Department of Computer Science, Millennium Institute of Technology & Entrepreneurship (MiTE), Karachi, Pakistan.
Open Life Sci. 2023 Jul 11;18(1):20220609. doi: 10.1515/biol-2022-0609. eCollection 2023.
In developing countries, child health and restraining under-five child mortality are one of the fundamental concerns. UNICEF adopted sustainable development goal 3 (SDG3) to reduce the under-five child mortality rate globally to 25 deaths per 1,000 live births. The under-five mortality rate is 69 deaths per 1,000 live child-births in Pakistan as reported by the Demographic and Health Survey (2018). Predictive analytics has the power to transform the healthcare industry, personalizing care for every individual. Pakistan Demographic Health Survey (2017-2018), the publicly available dataset, is used in this study and multiple imputation methods are adopted for the treatment of missing values. The information gain, a feature selection method, ranked the information-rich features and examine their impact on child mortality prediction. The synthetic minority over-sampling method (SMOTE) balanced the training dataset, and four supervised machine learning classifiers have been used, namely the decision tree classifier, random forest classifier, naive Bayes classifier, and extreme gradient boosting classifier.

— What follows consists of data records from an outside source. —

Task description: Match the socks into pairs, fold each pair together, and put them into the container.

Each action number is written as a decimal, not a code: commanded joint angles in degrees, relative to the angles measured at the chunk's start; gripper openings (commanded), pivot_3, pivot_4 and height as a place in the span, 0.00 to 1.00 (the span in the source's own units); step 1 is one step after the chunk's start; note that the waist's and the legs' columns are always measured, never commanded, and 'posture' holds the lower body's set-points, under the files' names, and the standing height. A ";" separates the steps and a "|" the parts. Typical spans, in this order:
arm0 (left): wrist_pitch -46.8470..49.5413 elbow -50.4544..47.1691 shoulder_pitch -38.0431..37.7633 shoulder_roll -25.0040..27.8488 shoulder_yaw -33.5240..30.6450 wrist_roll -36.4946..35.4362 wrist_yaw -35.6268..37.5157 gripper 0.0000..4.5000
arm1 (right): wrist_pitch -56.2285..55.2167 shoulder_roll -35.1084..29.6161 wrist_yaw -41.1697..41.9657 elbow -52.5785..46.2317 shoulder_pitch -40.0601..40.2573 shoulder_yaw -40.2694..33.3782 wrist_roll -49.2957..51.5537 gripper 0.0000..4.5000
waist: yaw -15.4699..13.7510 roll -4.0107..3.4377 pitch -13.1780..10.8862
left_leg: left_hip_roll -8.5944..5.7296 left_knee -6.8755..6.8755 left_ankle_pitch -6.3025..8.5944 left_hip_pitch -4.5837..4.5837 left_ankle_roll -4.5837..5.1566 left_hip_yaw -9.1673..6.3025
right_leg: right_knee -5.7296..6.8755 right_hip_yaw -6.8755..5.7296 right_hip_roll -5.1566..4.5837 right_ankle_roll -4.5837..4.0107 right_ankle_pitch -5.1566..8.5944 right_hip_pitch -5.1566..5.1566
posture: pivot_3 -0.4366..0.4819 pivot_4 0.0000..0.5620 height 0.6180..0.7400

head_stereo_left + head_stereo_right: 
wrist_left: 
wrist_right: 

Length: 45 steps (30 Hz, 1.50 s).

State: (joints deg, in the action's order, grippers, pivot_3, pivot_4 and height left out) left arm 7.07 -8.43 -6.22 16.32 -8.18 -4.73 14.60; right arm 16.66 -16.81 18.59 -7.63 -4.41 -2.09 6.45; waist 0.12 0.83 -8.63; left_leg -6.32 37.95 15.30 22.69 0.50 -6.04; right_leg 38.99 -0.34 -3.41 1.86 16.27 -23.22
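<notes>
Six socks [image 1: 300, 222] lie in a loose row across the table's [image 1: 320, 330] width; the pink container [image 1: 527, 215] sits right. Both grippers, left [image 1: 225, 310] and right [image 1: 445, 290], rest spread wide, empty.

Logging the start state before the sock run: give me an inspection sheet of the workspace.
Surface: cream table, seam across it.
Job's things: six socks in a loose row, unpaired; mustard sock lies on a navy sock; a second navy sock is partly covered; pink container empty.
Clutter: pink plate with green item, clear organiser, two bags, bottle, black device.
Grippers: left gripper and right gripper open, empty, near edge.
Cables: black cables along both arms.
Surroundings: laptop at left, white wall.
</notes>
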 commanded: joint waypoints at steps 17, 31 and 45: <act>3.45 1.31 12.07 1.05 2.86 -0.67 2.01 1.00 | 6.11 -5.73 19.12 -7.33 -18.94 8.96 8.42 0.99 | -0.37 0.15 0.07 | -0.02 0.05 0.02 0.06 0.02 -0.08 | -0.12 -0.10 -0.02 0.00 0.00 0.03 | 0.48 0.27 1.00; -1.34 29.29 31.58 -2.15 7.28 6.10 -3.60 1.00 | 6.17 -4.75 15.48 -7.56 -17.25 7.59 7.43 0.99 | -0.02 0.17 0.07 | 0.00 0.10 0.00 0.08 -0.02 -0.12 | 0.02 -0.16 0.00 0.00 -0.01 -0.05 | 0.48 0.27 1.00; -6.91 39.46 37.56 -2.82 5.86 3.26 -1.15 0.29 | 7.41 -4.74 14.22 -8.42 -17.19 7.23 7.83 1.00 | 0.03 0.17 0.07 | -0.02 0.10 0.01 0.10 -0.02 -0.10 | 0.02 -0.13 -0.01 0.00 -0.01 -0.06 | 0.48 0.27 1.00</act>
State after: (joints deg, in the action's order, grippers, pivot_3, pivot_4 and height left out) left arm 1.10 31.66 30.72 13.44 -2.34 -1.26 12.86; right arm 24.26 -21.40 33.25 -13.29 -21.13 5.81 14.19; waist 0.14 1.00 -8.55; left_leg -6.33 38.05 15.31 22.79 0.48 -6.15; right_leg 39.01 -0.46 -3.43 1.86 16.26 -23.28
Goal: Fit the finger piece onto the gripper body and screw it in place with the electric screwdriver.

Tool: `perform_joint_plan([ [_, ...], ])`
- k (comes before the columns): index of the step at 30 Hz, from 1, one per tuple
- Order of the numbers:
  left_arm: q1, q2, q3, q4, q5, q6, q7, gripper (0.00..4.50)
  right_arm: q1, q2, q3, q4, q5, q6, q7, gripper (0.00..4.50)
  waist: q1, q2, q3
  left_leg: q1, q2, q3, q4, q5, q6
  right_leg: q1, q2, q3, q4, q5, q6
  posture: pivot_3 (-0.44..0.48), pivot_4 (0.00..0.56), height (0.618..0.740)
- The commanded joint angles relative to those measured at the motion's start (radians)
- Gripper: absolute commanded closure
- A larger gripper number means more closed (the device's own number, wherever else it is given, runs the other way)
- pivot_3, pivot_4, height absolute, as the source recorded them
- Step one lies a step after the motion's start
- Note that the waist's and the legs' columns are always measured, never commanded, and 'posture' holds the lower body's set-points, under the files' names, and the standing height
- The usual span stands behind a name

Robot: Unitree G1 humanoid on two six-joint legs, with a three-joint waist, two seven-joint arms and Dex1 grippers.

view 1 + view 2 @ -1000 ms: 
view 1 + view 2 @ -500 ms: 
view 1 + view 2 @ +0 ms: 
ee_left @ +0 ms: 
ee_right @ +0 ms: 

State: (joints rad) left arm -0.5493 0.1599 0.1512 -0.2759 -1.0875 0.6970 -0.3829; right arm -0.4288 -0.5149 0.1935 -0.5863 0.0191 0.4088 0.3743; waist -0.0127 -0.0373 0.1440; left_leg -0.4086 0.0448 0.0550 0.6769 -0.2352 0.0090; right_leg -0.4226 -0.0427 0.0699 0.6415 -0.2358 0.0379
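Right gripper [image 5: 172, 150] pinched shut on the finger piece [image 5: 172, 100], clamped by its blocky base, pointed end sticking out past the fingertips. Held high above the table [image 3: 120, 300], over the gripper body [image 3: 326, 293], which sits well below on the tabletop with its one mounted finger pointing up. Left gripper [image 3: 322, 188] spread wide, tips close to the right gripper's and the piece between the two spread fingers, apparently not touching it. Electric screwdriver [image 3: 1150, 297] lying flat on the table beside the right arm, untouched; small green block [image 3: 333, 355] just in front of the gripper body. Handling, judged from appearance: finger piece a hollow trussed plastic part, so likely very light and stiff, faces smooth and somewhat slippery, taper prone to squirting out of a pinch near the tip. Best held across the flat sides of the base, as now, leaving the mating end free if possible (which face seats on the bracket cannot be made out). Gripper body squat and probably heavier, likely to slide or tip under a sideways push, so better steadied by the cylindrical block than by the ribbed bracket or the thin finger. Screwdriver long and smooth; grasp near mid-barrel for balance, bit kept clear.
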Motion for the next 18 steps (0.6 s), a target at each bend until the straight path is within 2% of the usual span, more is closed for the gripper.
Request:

For comparative analysis, accuracy, precision, recall, and 1-score have been used. Eventually, a predictive analytics framework is built that predicts whether the child is alive or dead. The number under-five children in a household, preceding birth interval, family members, mother age, age of mother at first birth, antenatal care visits, breastfeeding, child size at birth, and place of delivery were found to be critical risk factors for child mortality. The random forest classifier performed efficiently and predicted under-five child mortality with accuracy (93.8%), precision (0.964), recall (0.971), and 1-score (0.967). The findings could greatly assist child health intervention programs in decision-making.
在发展中国家,儿童健康和降低五岁以下儿童死亡率是基本关切之一。联合国儿童基金会通过了可持续发展目标3(SDG3),以将全球五岁以下儿童死亡率降至每1000例活产25例死亡。据人口与健康调查(2018年)报告,巴基斯坦的五岁以下儿童死亡率为每1000例活产69例死亡。预测分析有能力改变医疗行业,为每个人提供个性化护理。本研究使用了公开可用的数据集巴基斯坦人口与健康调查(2017 - 2018年),并采用多种插补方法处理缺失值。信息增益作为一种特征选择方法,对信息丰富的特征进行排名,并研究它们对儿童死亡率预测的影响。合成少数过采样技术(SMOTE)平衡了训练数据集,并使用了四种监督式机器学习分类器,即决策树分类器、随机森林分类器、朴素贝叶斯分类器和极端梯度提升分类器。为了进行比较分析,使用了准确率、精确率、召回率和F1分数。最终构建了一个预测分析框架,用于预测儿童是存活还是死亡。研究发现,家庭中五岁以下儿童的数量、上次生育间隔、家庭成员、母亲年龄、初育时母亲年龄、产前检查次数、母乳喂养情况、出生时儿童大小以及分娩地点是儿童死亡率的关键风险因素。随机森林分类器表现高效,预测五岁以下儿童死亡率的准确率为93.8%,精确率为0.964,召回率为0.971,F1分数为0.967。这些研究结果可为儿童健康干预项目的决策提供极大帮助。